Kepercayaan itu dimanfaatkan dengan baik demi kepentingan perjuangan
rakyat Aceh selanjutnya. Sebagai contoh, dalam peperangan Teuku Umar
hanya melakukan perang pura-pura dan hanya memerangi Uleebalang yang
memeras rakyat (misalnya Teuku Mat Amin). Pasukannya disebarkan bukan
untuk mengejar musuh, melainkan untuk menghubungi para Pemimpin pejuang
Aceh dan menyampaikan pesan rahasia.
Pada suatu hari di Lampisang,
Teuku Umar mengadakan Pertemuan rahasia yang dihadari para pemimpin
pejuang Aceh, membicarakan rencana Teuku Umar untuk kembali memihak Aceh
dengan membawa lari semua senjata dan perlengkapan perang milik Belanda
yang dikuasainya. Cut Nyak Dhien pun sadar bahwa selama ini suaminya
telah bersandiwara dihadapan Belanda untuk mendapatkan keuntungan demi
perjuangan Aceh. Bahkan gaji yang diberikan Belanda secara diam-diam
dikirim kepada para pemimpin pejuang untuk membiayai perjuangan[8].

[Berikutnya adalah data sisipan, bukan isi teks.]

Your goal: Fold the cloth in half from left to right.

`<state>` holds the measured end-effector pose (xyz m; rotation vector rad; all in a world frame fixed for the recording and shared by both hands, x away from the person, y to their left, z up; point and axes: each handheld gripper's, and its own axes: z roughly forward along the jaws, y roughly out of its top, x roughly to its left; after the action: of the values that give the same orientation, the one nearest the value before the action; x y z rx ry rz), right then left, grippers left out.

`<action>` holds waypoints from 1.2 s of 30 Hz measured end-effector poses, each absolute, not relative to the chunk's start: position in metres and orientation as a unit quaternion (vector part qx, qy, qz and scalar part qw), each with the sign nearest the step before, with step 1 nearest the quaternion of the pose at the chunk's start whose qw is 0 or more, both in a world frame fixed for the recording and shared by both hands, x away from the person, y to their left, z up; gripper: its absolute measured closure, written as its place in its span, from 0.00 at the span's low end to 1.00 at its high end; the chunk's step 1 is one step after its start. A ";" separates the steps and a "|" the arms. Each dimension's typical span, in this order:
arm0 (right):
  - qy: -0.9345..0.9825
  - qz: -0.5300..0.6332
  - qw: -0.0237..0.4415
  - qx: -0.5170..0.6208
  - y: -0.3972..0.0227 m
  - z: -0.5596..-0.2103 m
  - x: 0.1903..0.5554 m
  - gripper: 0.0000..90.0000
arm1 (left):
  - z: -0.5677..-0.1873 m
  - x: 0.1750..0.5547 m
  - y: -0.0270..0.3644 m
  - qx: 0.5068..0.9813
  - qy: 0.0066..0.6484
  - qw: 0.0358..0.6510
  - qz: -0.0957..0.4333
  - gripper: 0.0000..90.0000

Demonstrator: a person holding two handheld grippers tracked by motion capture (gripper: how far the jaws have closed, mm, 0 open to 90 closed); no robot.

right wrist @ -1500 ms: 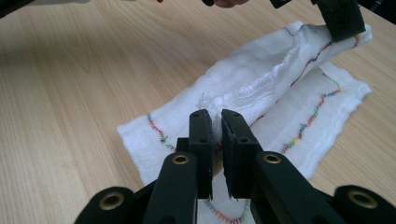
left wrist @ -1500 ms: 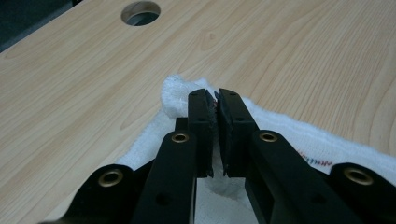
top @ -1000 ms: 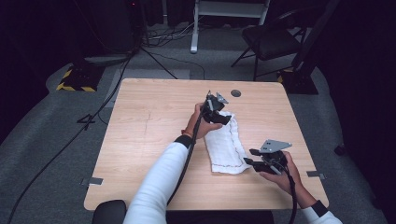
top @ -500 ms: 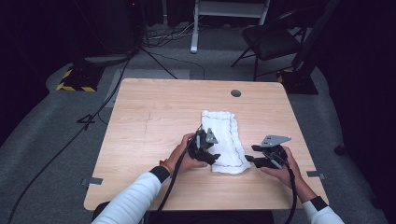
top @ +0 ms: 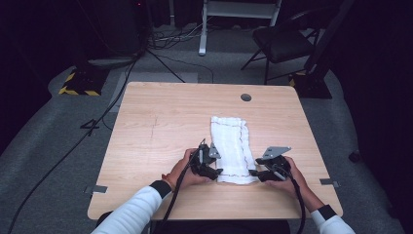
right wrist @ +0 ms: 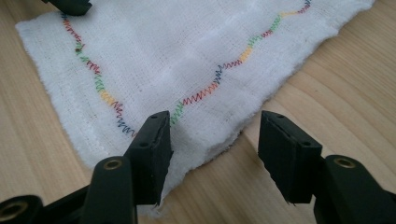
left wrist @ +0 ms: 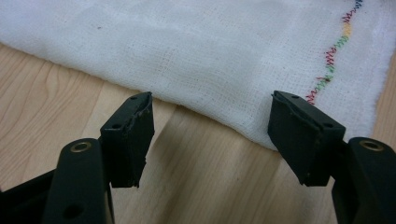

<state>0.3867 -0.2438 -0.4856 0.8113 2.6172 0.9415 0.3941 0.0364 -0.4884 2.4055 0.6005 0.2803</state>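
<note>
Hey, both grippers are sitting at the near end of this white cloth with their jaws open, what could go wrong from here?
The cloth looks folded in layers, so the right gripper, at its corner, may pinch only the top layer. The left gripper faces the cloth's edge with bare table between its jaws; closing there might miss the cloth or bunch it.

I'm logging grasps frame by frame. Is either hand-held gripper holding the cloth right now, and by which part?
Nothing is held. Both the left hand-held gripper and the right hand-held gripper are open at the near corners of the white cloth.
</note>
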 end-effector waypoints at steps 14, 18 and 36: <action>0.907 0.324 0.116 0.243 -0.224 -0.486 0.358 0.49 | -0.493 0.360 0.063 0.903 0.245 0.338 0.102 0.35; 0.910 0.322 0.115 0.235 -0.222 -0.485 0.354 0.43 | -0.493 0.352 0.065 0.903 0.242 0.338 0.109 0.35; 0.881 0.380 0.144 0.241 -0.237 -0.462 0.380 0.41 | -0.470 0.360 0.087 0.882 0.258 0.375 0.124 0.28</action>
<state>0.3797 -0.2371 -0.4620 0.6963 2.5414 1.0951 0.3601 0.0874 -0.4697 2.2579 0.6596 0.3182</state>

Pada tanggal 30 Maret 1896, Teuku Umar keluar dari dinas militer Belanda dengan membawa pasukannya beserta 800 pucuk senjata, 25.000 butir peluru, 500 kg amunisi, dan uang 18.000 dollar.

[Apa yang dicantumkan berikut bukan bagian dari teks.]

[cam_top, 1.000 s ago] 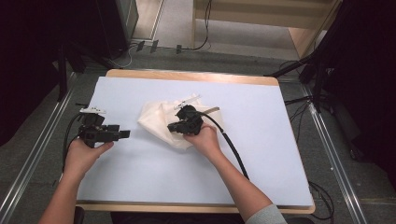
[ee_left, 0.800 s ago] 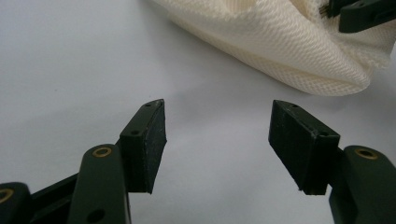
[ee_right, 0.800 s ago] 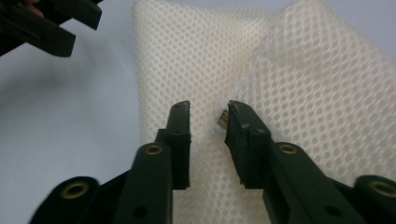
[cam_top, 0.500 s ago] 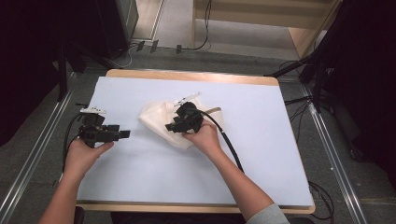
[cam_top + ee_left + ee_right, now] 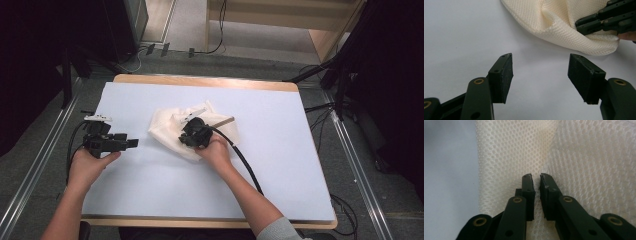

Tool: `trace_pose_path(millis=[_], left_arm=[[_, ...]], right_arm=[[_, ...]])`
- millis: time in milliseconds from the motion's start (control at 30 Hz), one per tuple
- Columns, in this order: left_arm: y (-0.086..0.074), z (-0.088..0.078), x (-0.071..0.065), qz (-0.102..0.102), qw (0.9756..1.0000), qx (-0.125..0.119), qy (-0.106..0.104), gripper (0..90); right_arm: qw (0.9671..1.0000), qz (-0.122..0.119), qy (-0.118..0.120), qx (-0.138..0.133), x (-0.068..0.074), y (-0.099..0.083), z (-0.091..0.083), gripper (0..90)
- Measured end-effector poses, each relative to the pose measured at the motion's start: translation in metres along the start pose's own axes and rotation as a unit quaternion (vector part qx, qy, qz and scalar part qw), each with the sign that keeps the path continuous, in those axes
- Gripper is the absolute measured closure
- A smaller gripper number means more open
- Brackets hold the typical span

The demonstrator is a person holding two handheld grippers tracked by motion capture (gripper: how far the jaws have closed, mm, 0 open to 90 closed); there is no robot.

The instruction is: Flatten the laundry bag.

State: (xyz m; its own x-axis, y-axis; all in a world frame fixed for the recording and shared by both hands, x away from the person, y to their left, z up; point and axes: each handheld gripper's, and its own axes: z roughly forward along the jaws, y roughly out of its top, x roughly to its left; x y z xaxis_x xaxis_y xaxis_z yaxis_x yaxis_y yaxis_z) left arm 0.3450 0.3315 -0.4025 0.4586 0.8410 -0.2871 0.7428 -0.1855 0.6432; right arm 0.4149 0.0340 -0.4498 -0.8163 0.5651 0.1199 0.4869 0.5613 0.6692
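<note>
- The cream mesh cloth (image 5: 170,129) lies bunched mid-tabletop (image 5: 280,165).
- The right claw (image 5: 536,181) rests on it, jaws nearly closed, pinching a fold.
- The left claw (image 5: 540,72) is spread wide beside the cloth's edge, its forearm low.

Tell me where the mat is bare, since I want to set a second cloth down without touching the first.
The right part of the blue mat, past the right gripper and its cable, is bare. So is the near strip between the two forearms. The middle is crowded: the cream mesh cloth lies there under the right gripper, with the open left gripper close beside it.
</note>
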Motion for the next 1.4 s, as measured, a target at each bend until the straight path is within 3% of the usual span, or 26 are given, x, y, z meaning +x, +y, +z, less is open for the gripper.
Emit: trace_pose_path(millis=[67,200,367,600,867,1000,1300,1400], left_arm=[[0.0,0.0,0.0,0.0,1.0,0.0,0.0,37.5],[0.0,0.0,0.001,-0.003,1.0,0.0,0.001,37.6],[0.0,0.0,0.001,-0.003,1.0,0.0,0.002,37.6],[0.001,0.0,-0.001,-0.001,1.0,0.0,0.001,37.7],[0.007,-0.001,-0.002,-0.002,1.0,-0.005,-0.001,38.3],[0.015,-0.001,-0.002,-0.007,0.9999,-0.005,-0.012,38.6],[0.029,0.002,-0.007,0.005,0.9998,-0.007,-0.016,39.3],[0.031,0.002,-0.004,0.008,0.9998,-0.007,-0.014,39.3]], right_arm=[[0.9999,0.01,0.003,0.002,-0.001,0.001,-0.002,86.5],[0.9993,0.02,0.032,-0.001,-0.002,0.003,-0.018,87.0],[0.9981,0.008,0.06,-0.014,0.007,-0.002,-0.052,86.9],[0.9952,0.003,0.094,-0.027,0.021,-0.03,-0.087,86.9],[0.9935,0.003,0.109,-0.034,0.034,-0.063,-0.112,86.8],[0.9937,0.003,0.108,-0.031,0.041,-0.078,-0.117,86.7],[0.9939,-0.001,0.108,-0.025,0.054,-0.115,-0.119,86.4],[0.9939,0.003,0.11,-0.011,0.056,-0.125,-0.116,86.2]])
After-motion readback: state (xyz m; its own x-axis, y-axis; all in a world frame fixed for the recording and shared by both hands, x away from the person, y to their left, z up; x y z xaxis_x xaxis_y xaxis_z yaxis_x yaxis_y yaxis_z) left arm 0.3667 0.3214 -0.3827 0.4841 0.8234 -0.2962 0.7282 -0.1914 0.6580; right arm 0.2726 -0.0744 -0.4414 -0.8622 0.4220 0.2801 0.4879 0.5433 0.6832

Berita larinya Teuku Umar menggemparkan Pemerintah Kolonial Belanda. Gubernur Deykerhooff dipecat dan digantikan oleh Jenderal Vetter. Tentara baru segera didatangkan dari Pulau Jawa.
Vetter mengajukan ultimatum kepada Umar, untuk menyerahkan kembali
semua senjata kepada Belanda. Umar tidak mau memenuhi tuntutan itu. maka
pada tanggal 26 April 1896 Teuku Johan Pahlawan dipecat sebagai Uleebalang Leupung dan Panglima Perang Besar Gubernemen Hindia Belanda.

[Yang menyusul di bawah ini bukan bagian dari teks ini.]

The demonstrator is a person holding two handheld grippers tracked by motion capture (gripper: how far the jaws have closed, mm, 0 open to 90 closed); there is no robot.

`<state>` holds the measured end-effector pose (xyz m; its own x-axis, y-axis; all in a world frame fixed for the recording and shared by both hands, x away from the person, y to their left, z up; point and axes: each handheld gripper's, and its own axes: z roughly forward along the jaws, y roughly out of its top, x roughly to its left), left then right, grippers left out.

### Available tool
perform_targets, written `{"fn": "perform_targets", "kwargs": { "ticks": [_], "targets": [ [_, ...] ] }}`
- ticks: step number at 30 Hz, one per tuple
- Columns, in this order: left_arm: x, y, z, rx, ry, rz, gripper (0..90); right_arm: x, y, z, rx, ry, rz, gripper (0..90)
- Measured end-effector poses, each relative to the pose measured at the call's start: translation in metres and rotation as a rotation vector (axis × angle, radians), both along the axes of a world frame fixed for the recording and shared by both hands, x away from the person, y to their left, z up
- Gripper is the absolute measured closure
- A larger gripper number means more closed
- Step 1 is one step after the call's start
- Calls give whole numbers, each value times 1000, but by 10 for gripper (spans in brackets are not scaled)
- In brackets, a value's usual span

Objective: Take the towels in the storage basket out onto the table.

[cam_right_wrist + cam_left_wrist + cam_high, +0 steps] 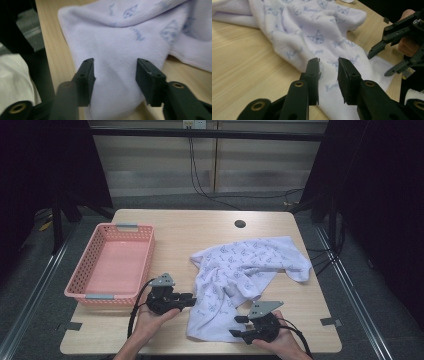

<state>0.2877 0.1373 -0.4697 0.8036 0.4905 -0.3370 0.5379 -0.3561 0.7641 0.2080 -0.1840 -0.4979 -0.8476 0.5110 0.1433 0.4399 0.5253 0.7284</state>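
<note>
Both grippers' jaws stand apart over the crumpled white printed cloth (240, 275) at table centre. High view: left gripper (192, 298) meets its nine-o'clock edge, right gripper (235, 326) its six-o'clock corner; pink plastic basket (85, 270) left, bare wood beyond. Gripper views: fabric between unpressed pads.

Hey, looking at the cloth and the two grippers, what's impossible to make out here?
- Whether the left gripper touches the cloth: left gripper view, jaws stand apart over it, contact hidden.
- Whether the right gripper pinches the cloth: right gripper view, blurred, pads hide contact.
- Cloth's print: high view, too small.
- Basket near inside wall: high view, rim hides it.
</note>
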Motion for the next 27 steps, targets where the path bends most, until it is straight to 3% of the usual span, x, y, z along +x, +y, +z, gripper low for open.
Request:
{"fn": "perform_targets", "kwargs": {
  "ticks": [2, 5, 6, 8, 9, 11, 13, 17, 22, 27],
  "targets": [
    [0, 2, -1, 3, 5, 7, 683, -3, 4, -3, -23, -41, 24, 428],
    [2, 2, -1, -3, -1, 14, 671, -8, 5, -6, -51, -105, 52, 453],
    [2, 2, -1, -10, 0, 19, 663, -9, 4, -5, -60, -101, 48, 535],
    [2, 3, 0, -14, -5, 21, 658, -6, 1, -1, -83, -91, 23, 794],
    [2, 3, 1, -14, -6, 21, 658, -2, -3, 1, -80, -69, 2, 843],
    [3, 4, 2, -20, -12, 25, 658, 3, -10, 5, -42, -51, -29, 860],
    [4, 4, 3, -30, -18, 32, 658, 9, -20, 18, 33, -51, -65, 862],
    [7, 0, 6, -34, -29, 30, 650, 20, -38, 55, 170, -109, -128, 863],
    [5, -11, 13, -44, -57, 11, 650, 41, -52, 89, 241, -225, -253, 867],
    [6, -24, 9, -33, -53, -15, 649, 68, -79, 101, 284, -265, -378, 868]
  ]
}}
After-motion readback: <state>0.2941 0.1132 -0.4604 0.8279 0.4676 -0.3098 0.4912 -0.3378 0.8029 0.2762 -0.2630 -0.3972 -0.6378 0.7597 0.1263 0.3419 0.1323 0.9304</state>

Teuku Umar mengajak uleebalang-uleebalang yang lain untuk memerangi
Belanda. Seluruh komando perang Aceh mulai tahun 1896 berada di bawah
pimginan Teuku Umar. la dibantu oleh istrinya Cut Nyak Dhien dan
Panglima Pang Laot, dan mendapat dukungan dari Teuku Panglima Polem Muhammad Daud. Pertama kali dalam sejarah perang Aceh, tentara Aceh dipegang oleh satu komando.
Pada bulan Februari 1898, Teuku Umar tiba di wilayah VII Mukim Pidie bersama seluruh kekuatan pasukannya lalu bergabung dengan Panglima Polem. Pada tanggal 1 April 1898,
Teuku Panglima Polem bersama Teuku Umar dan para Uleebalang serta para
ulama terkemuka lainnya menyatakan sumpah setianya kepada raja Aceh Sultan Muhammad Daud Syah.
Gugur
Februari 1899, Jenderal Van Heutsz
mendapat laporan dari mata-matanya mengenai kedatangan Teuku Umar di
Meulaboh, dan segera menempatkan sejumlah pasukan yang cukup kuat
diperbatasan Meulaboh. Malam menjelang 11 Februari 1899
Teuku Umar bersama pasukannya tiba di pinggiran kota Meulaboh. Pasukan
Aceh terkejut ketika pasukan Van Heutsz mencegat. Posisi pasukan Umar
tidak menguntungkan dan tidak mungkin mundur. Satu-satunya jalan untuk
menyelamatkan pasukannya adalah bertempur. Dalam pertempuran itu Teuku
Umar gugur terkena peluru musuh yang menembus dadanya.
Jenazahnya dimakamkan di Mesjid
Kampung Mugo di Hulu Sungai Meulaboh. Mendengar berita kematian
suaminya, Cut Nyak Dhien sangat bersedih, namun bukan berarti perjuangan
telah berakhir. Dengan gugurnya suaminya tersebut, Cut Nyak Dhien
bertekad untuk meneruskan perjuangan rakyat Aceh melawan Belanda. Ia pun
mengambil alih pimpinan perlawanan pejuang Aceh[9].